No hay mucho que contar, sólo que la idea de este espacio es poder demostrar que ya no existen los grandes valores literarios en este mundo, y en su lugar quedamos los amateurs aficionados al whisky y la música de los '70 y los '80 que tratamos de escribir para liberarnos de los pensamientos pasajeros.

miércoles, 26 de mayo de 2010

Narcolepsia

La noche en que ocurrió por primera vez no fue como cualquier otra noche. El frío perforaba los rincones de la ciudad, que se encontraba sumida en un silencio misterioso. Agosto llegaba con aires crudos y el invierno se ensañó en demostrar todo su poder en un solo día. Caminar no me molestaba, pero los suspiros gélidos del viento de madrugada me arañaban el rostro. Con los ojos ceñidos por la leve cortina de humo que subía del cigarrillo, avancé unas cuadras en completa catarsis, intentando descifrar los pormenores de la porfiada vida en este lugar. Había una extraña sensación en el ambiente, como aletargada, lúgubre. Rodeé el descampado donde tiran la basura metálica del vecindario, esa chatarra chamuscada por los rayos de un sol que –en esos momentos- parecía excesivamente distante. La atmósfera apestaba a mugre. Respirar se convertía en un problema por la aspereza de cada aliento, una especie de rugosidad irritante. El alquitrán suele ser traicionero en las laringes. No alcanzaba a entender por qué el aire se tornaba tan pesado, hasta que entre la maleza las sombras lanzaron un movimiento súbito me cortó el aliento. Las oí susurrar entre dientes una canción siniestra que se metió por mis oídos tan rápido como un relámpago. En un segundo me encontré corriendo entre la soledad de las calles una vez más. El aire se tornaba más limpio con cada paso, pero el miedo aún regurgitaba en mi garganta. La bilis expulsó algo más que el líquido que enrojece la vida, y tiñó el asfalto con una arcada.
El primer desgarro fue como una maldición eterna. No había imaginado que podía sentirse tanto dolor. El sudor me quemó la boca mientras dibujaba una cicatriz en mi frente. Imaginé que era un castigo por todos los domingos que no fui a misa para “limpiar” mi alma, por esas discusiones sin sentido defendiendo un ideal con dotes populistas y –claro- por las macanas adolescentes en respuesta a una rebeldía excitante.

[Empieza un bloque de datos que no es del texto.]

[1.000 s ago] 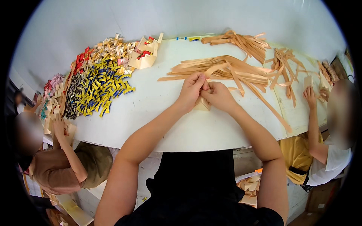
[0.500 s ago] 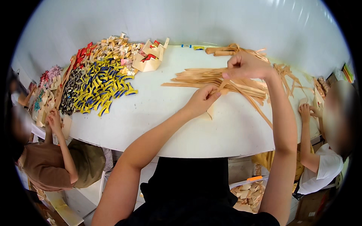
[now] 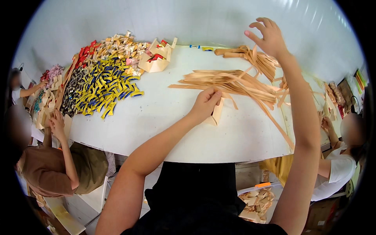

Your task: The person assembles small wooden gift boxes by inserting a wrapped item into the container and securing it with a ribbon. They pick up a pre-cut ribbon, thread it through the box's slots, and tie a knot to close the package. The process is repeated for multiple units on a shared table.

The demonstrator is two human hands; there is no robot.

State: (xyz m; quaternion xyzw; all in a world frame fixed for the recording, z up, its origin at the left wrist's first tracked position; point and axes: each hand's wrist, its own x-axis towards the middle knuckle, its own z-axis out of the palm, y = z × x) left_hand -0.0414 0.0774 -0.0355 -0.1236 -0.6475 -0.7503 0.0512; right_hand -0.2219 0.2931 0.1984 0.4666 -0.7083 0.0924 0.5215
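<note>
On the white table (image 3: 156, 129), your left hand (image 3: 205, 103) is closed around a small folded tan paper piece (image 3: 216, 113), just in front of the spread of long tan strips (image 3: 235, 82). Your right hand (image 3: 266, 37) is raised above the strips, fingers spread and empty. Far left lies a heap of yellow-and-blue folded packets (image 3: 102, 88), red ones (image 3: 87, 53) behind it.

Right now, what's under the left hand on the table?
A small folded tan paper piece stands on the white table, pinched by the left hand. Its upper part is covered by the fingers, so the fold there cannot be seen.
</note>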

Pero entendí que iba a morir luego de que mis manos desprendieron la piel de mis mejillas en un intento desesperado por apagar el ardor del rostro. La carne se despegó con tanta facilidad que parecía un muñeco de mazapán. Levanté la mirada en un hálito. Escudriñé entre la noche y las descubrí: estaban ahí, observando, murmurando esa melodía tóxica. Reían. Bailaban y reían al compás de la música que componían los gritos desesperados de un hombre desesperado. Señalaban con arrogancia y desdén mi cuerpo apaleado por ese fuego macabro. Para ellas era como un juego. Se divertían viéndome morir, sufriendo a cada instante el martillo del dolor inmaculado. Ya no era nadie, sólo cenizas.

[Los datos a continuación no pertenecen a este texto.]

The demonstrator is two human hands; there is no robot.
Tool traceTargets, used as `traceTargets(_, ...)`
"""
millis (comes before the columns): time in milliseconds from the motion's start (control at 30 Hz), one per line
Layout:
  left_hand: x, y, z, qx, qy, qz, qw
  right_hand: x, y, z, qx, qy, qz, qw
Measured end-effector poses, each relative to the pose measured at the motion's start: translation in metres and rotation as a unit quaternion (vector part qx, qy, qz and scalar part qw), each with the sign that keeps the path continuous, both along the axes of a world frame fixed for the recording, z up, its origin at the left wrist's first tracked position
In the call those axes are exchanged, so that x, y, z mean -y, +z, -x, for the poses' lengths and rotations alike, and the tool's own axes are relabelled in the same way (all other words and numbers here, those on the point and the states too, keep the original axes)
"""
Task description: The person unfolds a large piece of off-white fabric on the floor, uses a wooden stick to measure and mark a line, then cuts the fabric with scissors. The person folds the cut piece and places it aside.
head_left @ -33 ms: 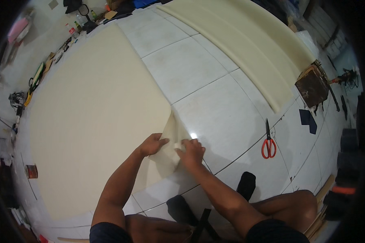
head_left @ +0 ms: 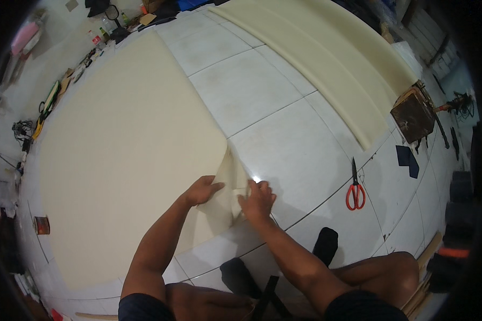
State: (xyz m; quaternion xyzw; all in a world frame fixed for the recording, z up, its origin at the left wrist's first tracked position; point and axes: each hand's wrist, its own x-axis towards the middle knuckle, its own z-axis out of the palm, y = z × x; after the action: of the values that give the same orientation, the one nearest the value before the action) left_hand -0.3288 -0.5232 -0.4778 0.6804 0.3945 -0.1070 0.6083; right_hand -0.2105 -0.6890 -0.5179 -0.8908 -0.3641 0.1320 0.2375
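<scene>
Cream sheet (head_left: 128, 150) lies flat over the left part of the tiled floor (head_left: 289, 144), reaching toward the floor's far edge. Only its near right corner is off the tiles, turned up into a flap (head_left: 226, 199) with folds in it.

Step in hand, my read: handling that corner, both hands on it, nothing else being worked.

Left hand (head_left: 201, 191): gripping the flap's left side, thumb on top; fingers partly hidden.
Right hand (head_left: 258, 200): looks pinched on the flap's right edge, fingers curled. A pale seam or strip shows beside the thumb; can't tell if it's a fold or a separate piece.

Next move, as I judge it: calls for a steady left grip while the right controls the edge. Material looks thin and limp, so a one-sided pull could add creases.

Scissors (head_left: 354, 184) lie on the floor well right of the hands, untouched, blades pointing away. Second cream sheet (head_left: 326, 53) sits along the floor's far right, brown block (head_left: 414, 115) at its near end.
</scene>
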Motion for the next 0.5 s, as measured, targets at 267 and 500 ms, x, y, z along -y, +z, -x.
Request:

Desperté sumido en el más profundo aturdimiento. El resquemor producido por tan perverso sueño hizo que me costara esfuerzo recobrar el sentido. La jaqueca suele ser inmisericorde cuando te encuentra vulnerable. Tardó unos minutos en responder el cuerpo, hasta que la resaca de esa pesadilla me golpeó de lleno. Sentí calor en mi estómago y decidí caminar hacia el baño, para ver si una ducha podía cambiar el disgusto. El reflejo en el espejo fue lo más aterrador. La sangre brotaba. Una herida abierta en el pecho. No había dolor, sólo el sonido del corazón latiendo con fuerza. Y la adrenalina. Estaba parado, inmóvil, observando. Con la boca seca y la mirada fija en una imagen horrible. Era el cuerpo de un hombre descomponiéndose de a poco, cercenado por una hoja imaginaria de acero filoso. Los ojos se desorbitan, el rostro empalidece. La pesadilla acaba de empezar. Una y otra vez.